* **TASK ITEM**: Reproduce the lines below exactly. Skip images.

* **SOURCE DATA**:
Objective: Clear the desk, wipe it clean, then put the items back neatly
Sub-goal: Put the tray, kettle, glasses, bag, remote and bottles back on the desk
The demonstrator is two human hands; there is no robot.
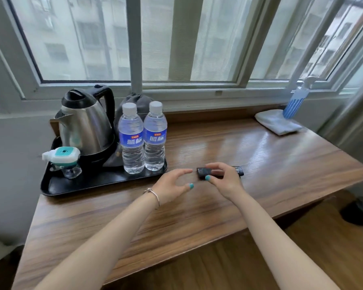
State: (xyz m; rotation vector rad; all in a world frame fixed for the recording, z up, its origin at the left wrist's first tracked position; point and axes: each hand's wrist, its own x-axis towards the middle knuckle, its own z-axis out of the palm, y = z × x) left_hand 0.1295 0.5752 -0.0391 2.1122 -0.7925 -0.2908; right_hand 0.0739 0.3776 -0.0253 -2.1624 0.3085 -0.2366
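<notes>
The right grip (222, 176) pinched a small black remote (218, 172) lying on the surface (260, 155); the left grip (174, 184) hovered released just beside it. A careless nudge leftward could have toppled the nearby bottles (143, 139).

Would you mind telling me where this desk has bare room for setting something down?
The widest free patch on the desk runs from the water bottles across to the folded cloth at the far right corner. The near strip below the black tray is bare too. The tray itself is crowded, with kettle and bottles. The right hand holds a small black device mid-desk.
</notes>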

* **TASK RESPONSE**:
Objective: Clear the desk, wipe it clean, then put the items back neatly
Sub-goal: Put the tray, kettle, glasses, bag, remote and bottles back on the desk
The demonstrator is two human hands; there is no robot.
State: (xyz m; rotation vector rad; all in a world frame fixed for the recording, z up, its origin at the left wrist's first tracked position; point and axes: each hand's wrist, its own x-axis towards the middle knuckle, its own z-axis out of the palm, y = z × x) left_hand 0.1295 0.5752 -0.0391 2.1122 -0.7925 -0.2908; right_hand 0.0739 0.3776 -0.0253 -2.1624 0.3085 -0.2366
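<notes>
The right grip (222, 176) pinched a small black remote (218, 172) lying on the surface (260, 155); the left grip (174, 184) hovered released just beside it. A careless nudge leftward could have toppled the nearby bottles (143, 139).

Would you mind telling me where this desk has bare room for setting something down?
The widest free patch on the desk runs from the water bottles across to the folded cloth at the far right corner. The near strip below the black tray is bare too. The tray itself is crowded, with kettle and bottles. The right hand holds a small black device mid-desk.
</notes>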

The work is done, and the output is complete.